Behavioral and Biochemical Features of the Course and Surgical Treatment of Experimental Obstructive Hydrocephalus in Young Rats.

Dev Neurosci 2019 18;41(1-2):34-43. Epub 2019 Apr 18.

Division of Pediatric Neurosurgery, Ribeirão Preto Medical School, University of São Paulo, Ribeirão Preto, Brazil.

Introduction: Hydrocephalus is a multifactorial disease, affecting the dynamics of cerebrospinal fluid (CSF) and leading to severe neurological impairment in children; in spite of the recent advances in hydrocephalus research, it has many physiopathological aspects that still remain poorly understood, especially after treatment.

Objectives: To analyze the clinical, radiological, histopathological, and biochemical aspects of kaolin-induced hydrocephalus in an experimental model, both in the acute phase and after shunt treatment, by means of behavioral tests, magnetic resonance imaging (MRI) scans, histopathological studies, and level of inflammatory interleukins in the CSF.

Methods: Seven-day-old Wistar rats were used and subdivided into three subgroups: treated hydrocephalic (n = 24), untreated hydrocephalic (n = 17), and controls (n = 5).

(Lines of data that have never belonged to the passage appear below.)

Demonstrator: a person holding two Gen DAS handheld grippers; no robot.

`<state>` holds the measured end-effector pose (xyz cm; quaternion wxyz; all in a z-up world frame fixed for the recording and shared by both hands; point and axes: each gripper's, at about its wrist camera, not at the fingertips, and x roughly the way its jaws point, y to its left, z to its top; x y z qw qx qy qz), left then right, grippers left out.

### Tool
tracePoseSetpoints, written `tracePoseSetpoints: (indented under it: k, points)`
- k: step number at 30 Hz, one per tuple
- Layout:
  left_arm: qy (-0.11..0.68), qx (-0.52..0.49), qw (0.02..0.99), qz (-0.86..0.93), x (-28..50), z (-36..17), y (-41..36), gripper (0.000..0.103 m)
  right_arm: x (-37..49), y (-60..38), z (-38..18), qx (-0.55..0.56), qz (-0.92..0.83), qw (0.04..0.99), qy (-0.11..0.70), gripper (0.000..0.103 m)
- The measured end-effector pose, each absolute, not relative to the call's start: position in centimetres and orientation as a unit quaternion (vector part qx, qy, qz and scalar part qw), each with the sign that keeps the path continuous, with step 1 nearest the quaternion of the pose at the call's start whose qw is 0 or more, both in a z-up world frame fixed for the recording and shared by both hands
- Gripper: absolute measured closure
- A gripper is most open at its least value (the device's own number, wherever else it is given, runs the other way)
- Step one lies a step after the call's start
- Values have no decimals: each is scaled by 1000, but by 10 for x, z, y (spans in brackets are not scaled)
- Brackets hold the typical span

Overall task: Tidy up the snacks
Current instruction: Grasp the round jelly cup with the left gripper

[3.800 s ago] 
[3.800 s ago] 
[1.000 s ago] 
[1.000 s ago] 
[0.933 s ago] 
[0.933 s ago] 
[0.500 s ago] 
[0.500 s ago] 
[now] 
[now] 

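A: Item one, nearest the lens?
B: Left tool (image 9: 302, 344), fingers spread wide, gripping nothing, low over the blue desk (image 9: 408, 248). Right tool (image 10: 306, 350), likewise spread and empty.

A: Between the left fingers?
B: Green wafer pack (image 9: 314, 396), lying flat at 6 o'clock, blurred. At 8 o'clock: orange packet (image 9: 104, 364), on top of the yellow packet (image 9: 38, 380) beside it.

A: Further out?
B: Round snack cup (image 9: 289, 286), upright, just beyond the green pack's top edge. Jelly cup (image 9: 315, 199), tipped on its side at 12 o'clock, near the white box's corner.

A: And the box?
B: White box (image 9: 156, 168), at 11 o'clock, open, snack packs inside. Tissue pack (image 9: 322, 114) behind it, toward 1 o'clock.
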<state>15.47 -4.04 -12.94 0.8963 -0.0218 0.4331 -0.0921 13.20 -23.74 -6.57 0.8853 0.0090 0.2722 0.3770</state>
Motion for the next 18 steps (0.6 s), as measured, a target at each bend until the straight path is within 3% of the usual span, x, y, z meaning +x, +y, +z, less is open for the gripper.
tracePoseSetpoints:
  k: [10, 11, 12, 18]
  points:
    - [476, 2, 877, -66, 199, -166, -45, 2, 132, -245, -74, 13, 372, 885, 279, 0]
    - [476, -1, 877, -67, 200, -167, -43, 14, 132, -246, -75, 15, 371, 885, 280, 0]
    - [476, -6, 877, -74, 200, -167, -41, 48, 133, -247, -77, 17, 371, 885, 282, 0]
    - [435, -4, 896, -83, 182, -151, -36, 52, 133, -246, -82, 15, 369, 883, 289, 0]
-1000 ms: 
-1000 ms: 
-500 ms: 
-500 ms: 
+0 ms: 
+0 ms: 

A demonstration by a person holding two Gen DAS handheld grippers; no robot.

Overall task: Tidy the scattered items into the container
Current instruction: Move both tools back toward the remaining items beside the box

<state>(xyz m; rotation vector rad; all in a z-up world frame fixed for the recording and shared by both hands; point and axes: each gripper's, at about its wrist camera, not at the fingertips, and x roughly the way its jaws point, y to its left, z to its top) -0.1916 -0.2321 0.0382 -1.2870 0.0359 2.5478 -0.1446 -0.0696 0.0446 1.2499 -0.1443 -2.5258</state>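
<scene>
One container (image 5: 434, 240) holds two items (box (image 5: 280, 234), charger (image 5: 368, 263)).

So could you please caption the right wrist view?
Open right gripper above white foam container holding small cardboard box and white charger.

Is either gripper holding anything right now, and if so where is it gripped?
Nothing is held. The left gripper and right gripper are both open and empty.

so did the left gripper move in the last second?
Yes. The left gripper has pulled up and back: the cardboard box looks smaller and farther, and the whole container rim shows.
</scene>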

The hydrocephalic groups underwent cisternal injection of 15% kaolin for induction of hydrocephalus at 7 days of age. The treated group was submitted to a ventricular-subcutaneous shunt (VSCS) 1 week after induction. All animals were euthanized at 21 days of age. They underwent motor function and memory testing as well as brain MRI scans. Histopathological analysis for glial fibrillary acidic protein and Ki-67 was done, and CSF was collected for measurement of IL-1β, IL-6, and TNF-α.

Results: The average time to reach the water maze platform was highest in the untreated hydrocephalic group. The magnetization transfer rates were 37.21 and 33.76 before and after shunting, respectively. The mean astrocyte counts were 2.45, 1.36, and 90.5 for shunted, untreated, and control animals, respectively. The mean CSF IL-1β concentrations were 62.3 and 249.6 pg/mL, the average IL-6 levels were 104.2 and 364.7 pg/mL, and the average TNF-α values were 4.9 and 170.5 pg/mL for the treated hydrocephalic group and the untreated group, respectively.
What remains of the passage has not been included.